0
votes

I have the following two tables. One has a couple of bet results and the other has a number of 'dummy' bets the need to be added. I want to get mean of the original sample, the mean of the sample with the dummy bets added and then perform both a Chi Squared test of the difference between the columns and a Kruskal Wallis test on the difference between the rows.

I'm having an issue with tabulating the data to product the mean for both categories.

   data A;
   input username $  betdate : datetime. stake winnings node $;
   dateOnly = datepart(betdate) ;
   format betdate DATETIME.;
   format dateOnly ddmmyy8.;
   datalines; 
    player1 12NOV2008:12:04:01 90 -90 X
    player1 04NOV2008:09:03:44 100 40  L
    player2 07NOV2008:14:03:33 120 -120 W
    player1 05NOV2008:09:00:00 50 15 L
    player1 05NOV2008:09:05:00 30 5 W
    player1 05NOV2008:09:00:05 20 10 L
    player2 09NOV2008:10:05:10 10 -10 W
    player2 15NOV2008:15:05:33 35 -35 W
    player1 15NOV2008:15:05:33 35 15 L
    player1 15NOV2008:15:05:33 35 15 L
run;

proc sql; create table B(toAdd num,node char(100)); quit;
proc sql;  insert into B (toAdd, node)                                                                                         
    values(5, 'X')
    values(3, 'L')
    values(7, 'W') ;                                                                                                                                                                                            
quit; 

I want to show the mean without dummy bets and the mean with the dummy bets included. I'm added the dummy bets as follows:

proc sort data=A out=A; by node; run;
data A;
    modify A B;
    by node;
    do i = 1 to toAdd;
    stake = 0;
    stakediff = -1;
    dummy = 1;
    output;
end;
run;

The problem is when I tabulate the data, because there isn't really two distinct categories, it's not showing me what I want.

proc tabulate data=A;
class node dummy;
    var stake winnings;
    table node="",stake="" * (Mean="")*(dummy="" ALL);
run;

I'm using the dummy bets to create a mean that's based on a large 'N'. I would just do this in PROC Report and calculate the mean manually with the larger 'N' as a numerator, but I need to perform a Kruskal Wallis and Chi-Squared test. It's easier to have the dummy bets with a stake of zero to keep things simple and maintain the correct counts in each category. Moreover, it's non-trivial to calculate the standard error on-the-fly (or back it out of the result created by PROC TABULATE) without having the dummy bets in each category.
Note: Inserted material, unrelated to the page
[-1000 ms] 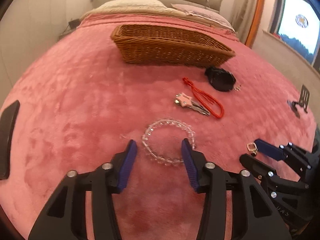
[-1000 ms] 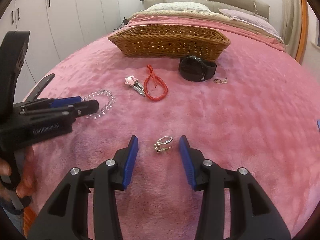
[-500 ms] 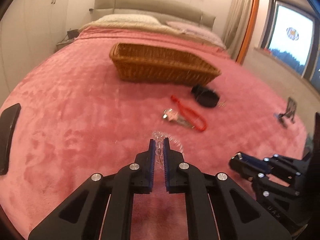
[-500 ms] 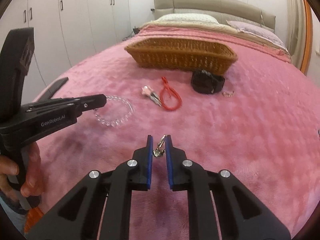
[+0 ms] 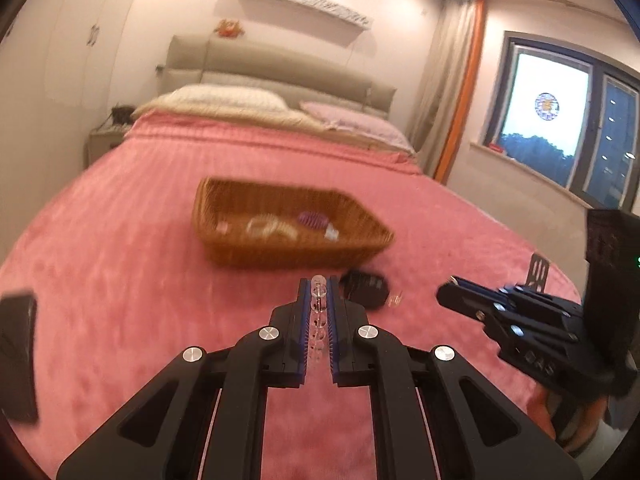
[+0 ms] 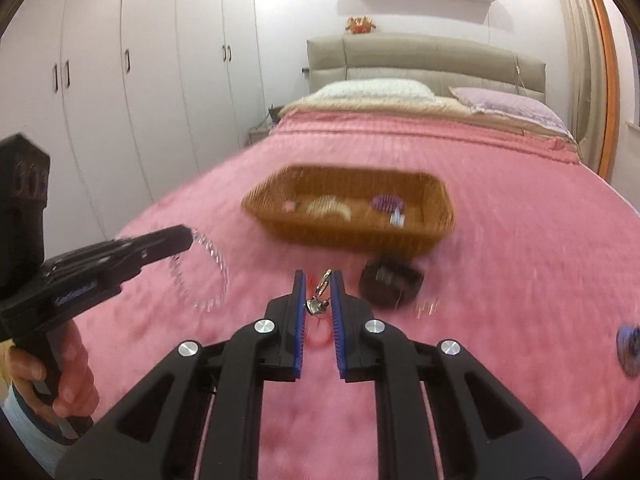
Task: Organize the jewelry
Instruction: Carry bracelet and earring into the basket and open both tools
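My left gripper [image 5: 319,286] is shut on a clear bead bracelet [image 5: 318,304], whose beads show between the blue pads; in the right wrist view the bracelet [image 6: 200,276] hangs as a loop below the left gripper [image 6: 186,236]. My right gripper [image 6: 319,280] is shut on a small metal earring [image 6: 318,300], lifted above the pink bedspread. The wicker basket [image 5: 224,248] [image 6: 436,236] lies ahead with a few small pieces inside. In the left wrist view the right gripper [image 5: 452,290] is at the right, seen side-on.
A black watch [image 6: 390,284] [image 5: 366,286] lies in front of the basket, with a small clip [image 6: 426,306] beside it. A dark phone [image 5: 16,360] rests at the left edge of the bed. Pillows and headboard lie beyond. A hand [image 6: 68,372] holds the left gripper's handle.
Both grippers closed, the left on the bracelet and the right on the earring, then rose off the bedspread with them. The views tilted up, showing inside the basket.
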`<state>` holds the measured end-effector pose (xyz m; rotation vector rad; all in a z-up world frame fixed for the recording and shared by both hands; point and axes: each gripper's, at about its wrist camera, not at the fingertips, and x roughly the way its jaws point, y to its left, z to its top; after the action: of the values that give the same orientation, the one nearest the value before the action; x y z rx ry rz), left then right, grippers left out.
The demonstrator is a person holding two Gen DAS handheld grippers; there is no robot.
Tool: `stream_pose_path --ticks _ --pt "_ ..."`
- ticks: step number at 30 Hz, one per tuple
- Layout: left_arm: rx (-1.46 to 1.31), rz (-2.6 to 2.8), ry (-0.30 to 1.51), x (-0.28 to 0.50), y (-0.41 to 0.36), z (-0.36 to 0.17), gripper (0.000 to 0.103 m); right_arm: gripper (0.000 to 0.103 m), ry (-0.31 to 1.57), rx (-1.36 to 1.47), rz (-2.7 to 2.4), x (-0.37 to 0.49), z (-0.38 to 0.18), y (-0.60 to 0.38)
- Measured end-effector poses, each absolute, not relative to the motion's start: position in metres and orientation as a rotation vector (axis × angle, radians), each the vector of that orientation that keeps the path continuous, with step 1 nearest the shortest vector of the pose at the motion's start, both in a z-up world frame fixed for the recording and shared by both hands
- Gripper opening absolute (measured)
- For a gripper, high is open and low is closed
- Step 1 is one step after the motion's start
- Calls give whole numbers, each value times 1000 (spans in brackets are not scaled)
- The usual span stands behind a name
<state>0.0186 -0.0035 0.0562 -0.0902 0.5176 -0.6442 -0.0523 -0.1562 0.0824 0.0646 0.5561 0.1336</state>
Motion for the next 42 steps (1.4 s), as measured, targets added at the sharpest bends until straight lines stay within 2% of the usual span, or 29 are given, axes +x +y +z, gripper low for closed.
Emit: stream_pose_path --ticks 5,10,19,23,28,29,30,31,32,33,36,39,42 --pt "-63 -665 437 61 -23 93 6 10 519 28 143 4 107 -169" --pt "-52 -664 418 114 -50 106 6 10 538 41 131 68 113 -185" --pt "-58 -609 526 208 -86 65 6 10 778 130 135 171 60 -216" --pt "-63 -596 605 231 -88 35 6 11 864 142 120 190 32 -223" --pt "-49 -594 652 236 -88 19 6 11 874 194 131 191 21 -234" --pt "-44 -590 655 236 -88 19 10 13 874 206 141 190 22 -235" --pt "-46 -593 655 235 -88 20 17 21 877 215 142 189 22 -236" --pt "-52 -596 656 235 -87 21 35 33 876 215 139 186 23 -236" --pt "-60 -590 641 232 -84 24 46 39 870 212 135 185 25 -236" --pt "-62 -586 626 229 -82 28 48 46 856 206 124 181 28 -236" --pt "-88 -602 612 220 -74 39 48 46 835 208 126 175 37 -237" --pt "-124 -610 589 206 -62 51 58 46 814 219 127 162 50 -241" --pt "-154 -618 552 184 -43 67 60 46 783 217 124 144 67 -245"
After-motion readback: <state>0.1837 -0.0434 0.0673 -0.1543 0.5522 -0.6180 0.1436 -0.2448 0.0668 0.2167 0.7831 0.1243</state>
How can I just show the result of PROC TABULATE above, but without the 0, 1 and ALL categories as the entries when the dummy is 1 are meaningless? Ideally, I'd like to see 'WITHOUT DUMMIES' as 0 and 'WITH DUMMIES' as 1 and display the result of the ALL column as the 'WTIH DUMMIES' = 1 category. I can then proceed to performin the KRUSKAL WALLIS on the 'NODE' class variable and the CHI-SQUARED on the dummy class variable because as it stands, I can't perform these tests with only the 0 category and the 1 category as classes in the tests.

If I could copy all the rows that are in category dummy = 0 into the category dummy = 1 it would solve the problem, I think.

1

1 Answers

1
votes

Your 'if I could' is the right idea, largely. You need to fix your data to reflect the groupings you want; dummy=0 should be only nondummy bets, dummy=1 should be dummy AND nondummy bets, if I understand correctly. So you need to output the dummy=0 rows twice, once with dummy=1 and once with dummy=0.

Something like:

data A;
    modify A B;
    by node;
    output;
    dummy=1;
    output;
    do i = 1 to toAdd;
    stake = 0;
    stakediff = -1;
    dummy = 1;
    output;
end;
run;